With antagonist Prince Lotor's prison escape, the heroic Voltron Force re-assemble against him, but must contend simultaneously with the various monsters and warships sent by Lotor (at times, captained by him) and with opposition on their own side, represented by the artificial intelligence "Amalgamus", a sophisticated computer who objects periodically to the Voltron Force's methods.

==Cast==
- Clancy Brown – Queeque and Igor
- Michael Bell – Lance and Coran
- Tim Curry – King Alfor and Prince Lotor
- Tress MacNeille – Lafitte
- Kevin Michael Richardson – Hunk, King Zarkon, and Narrator
- Neil Ross – Keith and Amalgamus
- B.J. Ward – Princess Allura and Haggar
- Billy West – Pidge

==Episodes==
===Season 1 (1998–99)===

| No. overall | No. in season | Title | Written by | Original release date |
|---|---|---|---|---|
| 1 | 1 | "Escape from Bastille-12" | Marc Handler | September 12, 1998 |
| 2 | 2 | "Red Lion Breaks Loose!" | Marc Handler | September 12, 1998 |
| 3 | 3 | "Building the Forces of Doom" | Sean Catherine Derek | October 3, 1998 |
| 4 | 4 | "Lost Souls" | Pamela Hickey and Dennys McCoy | October 10, 1998 |
| 5 | 5 | "A Rift in the Force" | Kelly Ward | October 31, 1998 |
| 6 | 6 | "Shades of Gray" | Pamela Hickey and Dennys McCoy | November 7, 1998 |
| 7 | 7 | "Bride of the Monster" | Sean Catherine Derek | November 14, 1998 |
| 8 | 8 | "Dominus" | Pamela Hickey and Dennys McCoy | November 21, 1998 |
| 9 | 9 | "Voltron vs.
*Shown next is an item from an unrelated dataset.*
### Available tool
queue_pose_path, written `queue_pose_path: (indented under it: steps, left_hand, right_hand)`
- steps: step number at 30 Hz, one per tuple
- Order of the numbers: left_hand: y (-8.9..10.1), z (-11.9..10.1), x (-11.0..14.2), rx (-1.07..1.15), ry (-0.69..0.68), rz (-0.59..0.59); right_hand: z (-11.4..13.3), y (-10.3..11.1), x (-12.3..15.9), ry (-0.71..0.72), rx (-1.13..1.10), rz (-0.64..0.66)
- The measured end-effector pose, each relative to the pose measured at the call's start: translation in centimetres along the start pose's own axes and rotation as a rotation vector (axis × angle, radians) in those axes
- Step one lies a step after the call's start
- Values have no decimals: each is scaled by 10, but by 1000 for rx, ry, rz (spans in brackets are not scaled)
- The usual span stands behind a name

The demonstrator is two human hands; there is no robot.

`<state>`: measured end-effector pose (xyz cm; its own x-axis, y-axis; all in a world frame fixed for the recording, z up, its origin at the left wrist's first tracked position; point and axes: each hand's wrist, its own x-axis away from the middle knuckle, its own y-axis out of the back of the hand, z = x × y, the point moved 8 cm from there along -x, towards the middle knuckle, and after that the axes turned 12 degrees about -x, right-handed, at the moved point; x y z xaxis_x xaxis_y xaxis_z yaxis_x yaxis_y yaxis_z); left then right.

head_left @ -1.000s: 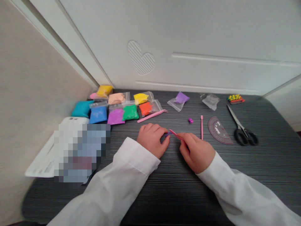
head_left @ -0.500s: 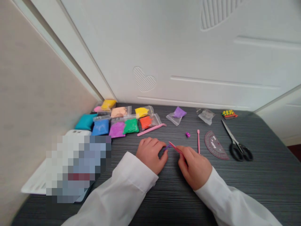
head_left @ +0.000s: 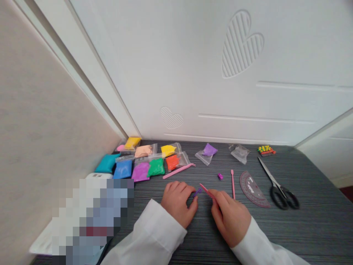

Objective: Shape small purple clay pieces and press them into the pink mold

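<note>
My left hand (head_left: 180, 202) rests on the dark table, its thumb and forefinger closed on a small piece of purple clay (head_left: 198, 192). Gripped in my right hand (head_left: 230, 215) is a thin pink clay tool (head_left: 206, 190), its tip pointing left beside the purple piece. Whether the tip touches the clay I cannot tell. Beyond my right hand lie a small magenta-purple clay lump (head_left: 220, 176) and a second pink tool (head_left: 233, 184). Pink tweezers (head_left: 178, 171) lie just past my left hand.
Several bags of coloured clay (head_left: 156, 167) stand at the back left. A purple clay bag (head_left: 209, 149), a clear bag (head_left: 240, 152) and a yellow-topped clay piece (head_left: 266, 150) lie along the back. To the right are a protractor (head_left: 253, 191) and black-handled scissors (head_left: 278, 187). A blurred-out device (head_left: 104, 217) sits left.
The camera view has tilted up, so everything on the table appears lower. The pink tool's tip has drawn slightly away from the purple clay. Both hands keep their hold.
</note>
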<state>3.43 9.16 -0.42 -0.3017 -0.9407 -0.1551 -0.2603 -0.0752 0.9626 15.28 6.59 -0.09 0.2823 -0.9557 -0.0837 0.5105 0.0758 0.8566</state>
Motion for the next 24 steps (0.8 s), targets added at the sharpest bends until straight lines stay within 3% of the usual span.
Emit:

Dracotron" | Scott Guy | November 28, 1998 |
| 10 | 10 | "Descent into Madness" | Kelly Ward | February 6, 1999 |
| 11 | 11 | "Pidge Gets Iced" | Marc Handler | February 13, 1999 |
| 12 | 12 | "Dark Heart" | Mark Young | February 20, 1999 |
| 13 | 13 | "The Big Lie" | Kelly Ward | February 27, 1999 |
| 14 | 14 | "The Trial of Voltron" | Pamela Hickey and Dennys McCoy | May 1, 1999 |
| 15 | 15 | "The Troika Moons" | Marc Handler | May 8, 1999 |
| 16 | 16 | "Biography: The Voltron Force" | Pamela Hickey and Dennys McCoy | May 15, 1999 |
| 17 | 17 | "Queen Ariella" | Marc Handler | May 22, 1999 |

===Season 2 (1999–2000)===

| No. overall | No. in season | Title | Written by | Original release date |
|---|---|---|---|---|
| 18 | 1 | "The Voltron Force Strikes Back" | Marc Handler | October 9, 1999 |
| 19 | 2 | "Stealth Voltron" | Marc Handler | October 23, 1999 |
| 20 | 3 | "Gladiators" | Pamela Hickey and Dennys McCoy | October 30, 1999 |
| 21 | 4 | "Dominus Goes Home" | Scott Guy | November 6, 1999 |
| 22 | 5 | "The Hunter" | Mark Hoffmeier | November 13, 1999 |
| 23 | 6 | "Consider the Alternatives" | Kelly Ward | November 20, 1999 |
| 24 | 7 | "Mind Games" | Kelly Ward | February 5, 2000 |
| 25 | 8 | "Raid on Galaxy Garrison" | Marc Handler | February 12, 2000 |
| 26 | 9 | "Castle Doom Dead Ahead" | Kelly Ward | February 19, 2000 |

==Production==
In June 1995, it was reported World Events Productions was looking to revive Voltron with the intention of premiering a new series for Fall of 1996. Netter Digital co-produced the series with Mike Young Productions and marked the first time a CGI television series had been fully produced in the United States. Alongside Crusade, Voltron: The Third Dimension was Netter's follow-up project following the conclusion of Babylon 5.

==Awards==
The show won a 1999 Daytime Emmy for Outstanding Sound Editing – Special Class Rick Hinson (supervising sound editor), for Elizabeth Hinson.